Since 2013 Gather has been chairing the board of trustees of the Alfried Krupp von Bohlen und Halbach Foundation, succeeding Berthold Beitz. The foundation owns a major stake in the ThyssenKrupp conglomerate. From 2016 to 2024, she has been a member of the senate of the German National Academy of Sciences Leopoldina. She also serves on the Board of Trustees of ESYS – Energy Systems of the Future, a joint initiative of acatech, Leopoldina and the Union of Academies.

==Other activities==
===Corporate boards===
- Forschungszentrum Jülich GmbH, Member of the Supervisory Board (since 2026)
- University Hospital Bonn (UKB), Member of the Supervisory Board (since 2025)

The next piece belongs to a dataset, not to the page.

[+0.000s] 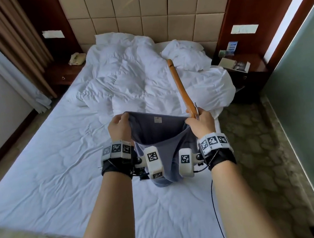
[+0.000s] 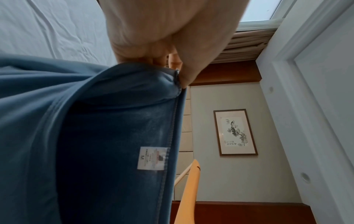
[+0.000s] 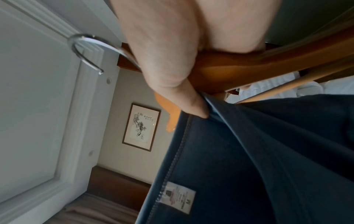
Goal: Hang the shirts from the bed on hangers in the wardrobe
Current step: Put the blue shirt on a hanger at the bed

- National Academy of Science and Engineering (acatech), Vice President (since 2023)
- ThyssenKrupp, Member of the Supervisory Board (since 2018)
- Munich Re, Member of the Supervisory Board (since 2014)
- NRW.Bank, Member of the Advisory Board (since 2010)
===Non-profit organizations===
- Oberwolfach Foundation, Member of the Board of Trustees (since 2005)
- TÜV Rheinland Stiftung, Member of the Board of Trustees (since 2022)
- Kiel University, Chair of the Board of Trustees (since 2021)
- Alfried Krupp Institute for Advanced Study, Member of the Board of Trustees
- E.ON Stiftung, Member of the Advisory Board
- Max Planck Institute of Molecular Physiology, Member of the Board of Trustees
- The International Charlemagne Prize of Aachen, Member of the Board of Trustees (since 2025)

==Recognition==
The festschrift Robustness and Complex Data Structures: Festschrift in Honour of Ursula Gather was published in honor of Gather's 60th birthday in 2013. In 2015, she received an honorary doctorate from the Łódź University of Technology. Furthermore, Gather was awarded the Order of Merit of the Federal Republic of Germany in 2018.